Home

Awesome

rb-kqueue

This is a simple wrapper over the kqueue BSD event notification interface (supported on FreeBSD, NetBSD, OpenBSD, and Darwin). It uses the FFI gem to avoid having to compile a C extension.

API documentation is available on rdoc.info.

Usage

The API is similar to the kqueue C API, but with a more Rubyish feel. First, create a queue:

queue = KQueue::Queue.new

Then, tell it to watch the events you're interested in:

queue.watch_file("path/to/foo.txt", :write) {puts "foo.txt was modified!"}
queue.watch_process(Process.pid, :fork, :exec) do |event|
  puts "This process has #{event.flags.map {|f| f.to_s + "ed"}.join(" and ")}"
end

KQueue can monitor for all sorts of events.

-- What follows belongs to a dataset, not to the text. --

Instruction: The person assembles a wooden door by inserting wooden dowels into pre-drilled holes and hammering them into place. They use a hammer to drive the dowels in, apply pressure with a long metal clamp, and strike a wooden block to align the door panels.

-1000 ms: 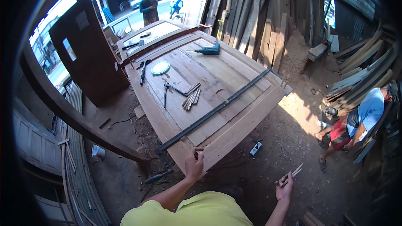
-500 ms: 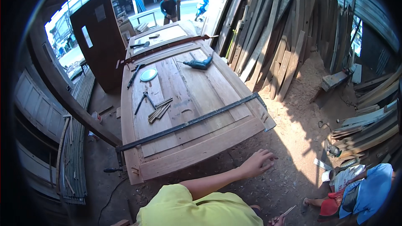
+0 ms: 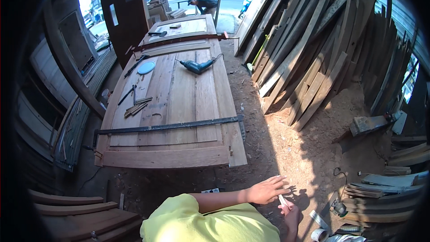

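Note:
My left arm reaches across my yellow shirt to the right, and my left hand [image 3: 264, 191] is open with its fingers stretched out. Just below it, my right hand [image 3: 291, 211] is closed round a thin pale wooden stick [image 3: 282, 200], whose tip comes up by the left palm. Whether the left hand touches the stick I cannot tell. Ahead on the left lies a large wooden panelled door [image 3: 179, 157]. A long dark bar clamp [image 3: 170, 128] spans its near end. On it rest several short wooden sticks [image 3: 138, 107], pincers [image 3: 128, 94], a round pale-blue disc [image 3: 146, 67] and a teal power drill [image 3: 197, 66].
A reddish bar clamp [image 3: 179, 41] crosses the door's far part. Long planks [image 3: 309, 49] lean in a row on the right, above sawdust-covered ground [image 3: 286, 143]. More boards [image 3: 380, 199] lie stacked at far right; curved timbers [image 3: 76, 208] lie lower left. A person [image 3: 206, 3] bends beyond the door.
My view has turned right. The left hand has come over to the right hand, which has moved up with its stick. The far person has gone from upright to bent over.

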Tool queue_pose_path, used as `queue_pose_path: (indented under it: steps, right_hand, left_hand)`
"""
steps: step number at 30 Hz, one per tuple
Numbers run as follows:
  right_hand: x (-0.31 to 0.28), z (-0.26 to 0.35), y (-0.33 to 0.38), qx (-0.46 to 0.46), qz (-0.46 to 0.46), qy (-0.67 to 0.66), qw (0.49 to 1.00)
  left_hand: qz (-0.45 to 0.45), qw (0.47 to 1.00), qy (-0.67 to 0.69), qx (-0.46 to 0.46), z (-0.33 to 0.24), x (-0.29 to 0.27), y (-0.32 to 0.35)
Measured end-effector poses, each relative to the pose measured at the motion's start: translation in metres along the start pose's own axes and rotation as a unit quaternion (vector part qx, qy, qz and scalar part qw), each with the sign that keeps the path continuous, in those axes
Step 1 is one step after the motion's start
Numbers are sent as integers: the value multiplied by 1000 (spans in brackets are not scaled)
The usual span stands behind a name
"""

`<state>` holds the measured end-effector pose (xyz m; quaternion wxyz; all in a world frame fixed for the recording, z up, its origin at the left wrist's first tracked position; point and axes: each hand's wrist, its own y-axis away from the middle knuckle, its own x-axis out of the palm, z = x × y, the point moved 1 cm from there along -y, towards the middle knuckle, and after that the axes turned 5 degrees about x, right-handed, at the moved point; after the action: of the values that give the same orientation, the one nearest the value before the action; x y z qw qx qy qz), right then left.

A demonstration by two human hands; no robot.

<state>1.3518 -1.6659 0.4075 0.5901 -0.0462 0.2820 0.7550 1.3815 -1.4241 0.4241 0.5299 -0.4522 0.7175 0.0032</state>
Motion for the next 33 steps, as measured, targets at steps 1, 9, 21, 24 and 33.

For a full list, see the watch_* methods on {Queue}.

Finally, run the queue:

queue.run

This will loop infinitely, calling the appropriate callbacks when the events are fired. If you don't want infinite looping, you can also block until there are available events, process them all at once, and then continue on your merry way:

queue.process

Contributing

Bug Reports

They all go in the github issue tracker, no exception. (Well, the exception is when you have a patch, in that case, it goes into the github pull requests thingie.)

If you get a weird compilation error, it's most certainely a problem in ffi/ffi but do report it anyway so I can get a look at it.

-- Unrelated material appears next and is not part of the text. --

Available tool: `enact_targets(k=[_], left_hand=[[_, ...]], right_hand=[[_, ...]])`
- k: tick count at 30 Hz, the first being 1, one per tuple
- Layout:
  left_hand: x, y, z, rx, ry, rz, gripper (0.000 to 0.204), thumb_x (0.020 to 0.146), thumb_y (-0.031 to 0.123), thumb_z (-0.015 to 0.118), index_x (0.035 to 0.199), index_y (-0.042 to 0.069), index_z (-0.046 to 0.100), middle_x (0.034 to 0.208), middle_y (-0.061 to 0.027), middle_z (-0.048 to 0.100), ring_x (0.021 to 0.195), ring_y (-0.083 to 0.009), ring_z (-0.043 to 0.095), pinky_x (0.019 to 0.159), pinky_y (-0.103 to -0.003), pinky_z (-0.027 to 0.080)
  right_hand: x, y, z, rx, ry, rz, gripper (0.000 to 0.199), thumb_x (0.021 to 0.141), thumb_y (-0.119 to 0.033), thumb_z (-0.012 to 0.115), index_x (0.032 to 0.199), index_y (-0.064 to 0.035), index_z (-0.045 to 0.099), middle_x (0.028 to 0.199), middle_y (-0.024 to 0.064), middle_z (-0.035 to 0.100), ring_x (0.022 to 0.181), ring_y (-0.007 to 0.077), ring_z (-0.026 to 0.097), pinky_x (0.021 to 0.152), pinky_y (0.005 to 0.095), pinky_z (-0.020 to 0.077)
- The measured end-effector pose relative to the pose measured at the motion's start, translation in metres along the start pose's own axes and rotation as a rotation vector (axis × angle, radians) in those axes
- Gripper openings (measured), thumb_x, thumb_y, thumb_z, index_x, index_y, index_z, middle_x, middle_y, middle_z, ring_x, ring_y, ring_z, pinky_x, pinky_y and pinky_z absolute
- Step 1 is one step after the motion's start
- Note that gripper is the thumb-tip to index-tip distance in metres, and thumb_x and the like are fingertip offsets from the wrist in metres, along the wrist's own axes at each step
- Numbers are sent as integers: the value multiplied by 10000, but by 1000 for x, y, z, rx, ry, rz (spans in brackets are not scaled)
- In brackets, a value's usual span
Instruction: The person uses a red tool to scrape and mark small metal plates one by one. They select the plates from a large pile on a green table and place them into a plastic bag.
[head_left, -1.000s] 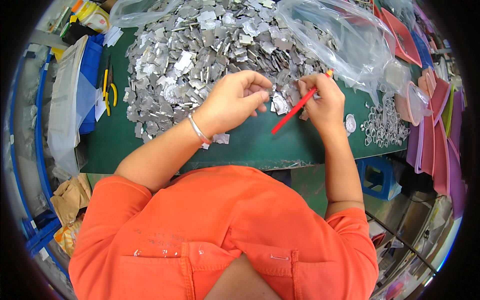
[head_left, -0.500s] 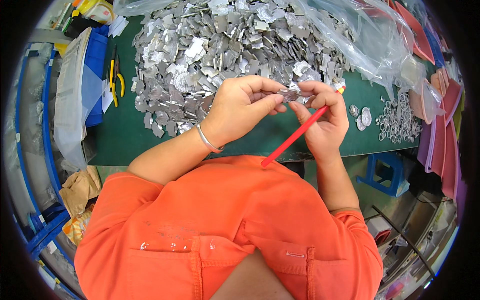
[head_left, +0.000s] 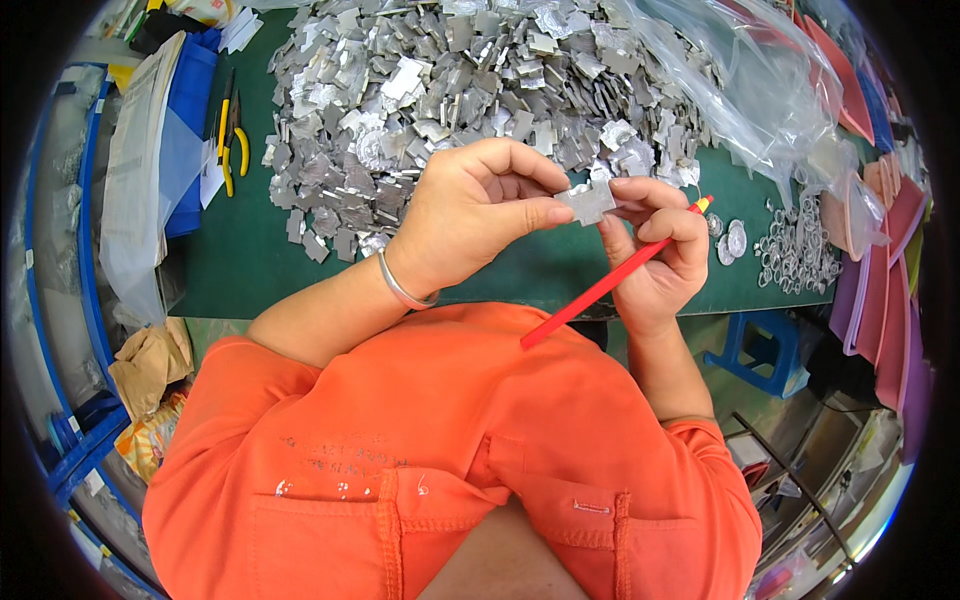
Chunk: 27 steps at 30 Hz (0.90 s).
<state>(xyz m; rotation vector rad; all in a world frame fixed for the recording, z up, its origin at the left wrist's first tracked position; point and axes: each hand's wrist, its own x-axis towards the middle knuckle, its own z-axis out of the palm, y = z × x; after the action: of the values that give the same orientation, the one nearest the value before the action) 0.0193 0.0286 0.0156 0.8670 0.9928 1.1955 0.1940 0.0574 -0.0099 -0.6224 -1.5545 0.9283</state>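
Note:
A small flat silver metal piece (head_left: 588, 202) with a notched outline is held between my two hands, its broad face turned up. My left hand (head_left: 487, 205), with a bangle on its wrist, pinches the piece's left edge between thumb and fingers. On its right side, the fingertips of my right hand (head_left: 655, 255) grip the same piece. A red pencil-like stick (head_left: 610, 284) with a yellow tip rests in my right hand, slanting down toward my orange shirt. Just beyond the hands lies a large heap of similar metal pieces (head_left: 430, 110).
The heap lies on a green tabletop (head_left: 240, 270). Pliers with yellow handles (head_left: 236, 150) lie left, beside a blue bin (head_left: 190, 130). At right are clear plastic sheeting (head_left: 760, 100), several round medallions (head_left: 732, 240) and many metal rings (head_left: 800, 245). A blue stool (head_left: 760, 350) stands below.
The metal piece has turned from nearly edge-on to showing its broad face. My right hand has shifted slightly right and down with the red stick. The left still pinches the piece.

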Motion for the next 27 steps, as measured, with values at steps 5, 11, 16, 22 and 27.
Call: enact_targets(k=[5, 11, 16, 22, 27], left_hand=[[0, 1, 0, -12, 32, 23, 212, 727, -67, 653, 917, -56, 560, 905, -106, 596, 816, -163, 604, 727, -263, 508], [0, -6, -3, 11, 23, 123, 211, 728, -71, 651, 918, -44, 562, 897, -124, 599, 794, -157, 599, 713, -254, 503], [3, -8, 1, -61, 79, 29, 227, 838, 89, 588, 1016, -44, 542, 927, -147, 605, 787, -167, 606, 693, -265, 516], [4, -15, -7, -499, -136, -531, 341, 914, 276, 458, 1049, -31, 523, 846, -95, 585, 694, -143, 593, 524, -232, 510], [5, -8, -5, -370, -5, -443, 186, 869, 146, 530, 977, -6, 539, 802, -64, 568, 651, -114, 566, 495, -213, 462]], right_hand=[[-2, -1, 0, 64, 8, 38, 316, 708, 115, 647, 802, -39, 388, 953, 198, 563, 814, 201, 594, 704, 286, 516], [-5, -1, 3, 68, 11, 33, 319, 701, 109, 659, 791, -43, 394, 919, 185, 575, 788, 187, 589, 689, 277, 508], [6, -3, 4, -231, -77, -274, 319, 652, 104, 698, 723, -48, 426, 853, 146, 604, 743, 233, 593, 643, 310, 499], [20, 5, 2, -406, -118, -175, 288, 630, 58, 704, 708, -29, 442, 779, 133, 613, 694, 263, 600, 618, 333, 481], [49, 40, -26, -854, -241, -76, 238, 615, 21, 680, 717, -34, 472, 752, 100, 600, 662, 322, 537, 600, 379, 443]])
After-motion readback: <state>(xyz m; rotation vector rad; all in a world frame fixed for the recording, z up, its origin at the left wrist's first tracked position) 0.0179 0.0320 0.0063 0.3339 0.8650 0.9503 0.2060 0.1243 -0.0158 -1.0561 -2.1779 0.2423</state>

Do get me the result of uname -a somewhere so that we know what OS and what version we're talking about.

Also, please, try to answer the following questions :

Please also post code to replicate the bug. Ideally a failing test would be perfect, (one day there will be tests,) but even a simple script demonstrating the error would suffice. Please don't send me an entire application, unless the bug is in the interaction between rb-kqueue and a particular framework.

Make sure to specify which version of rb-kqueue you are using.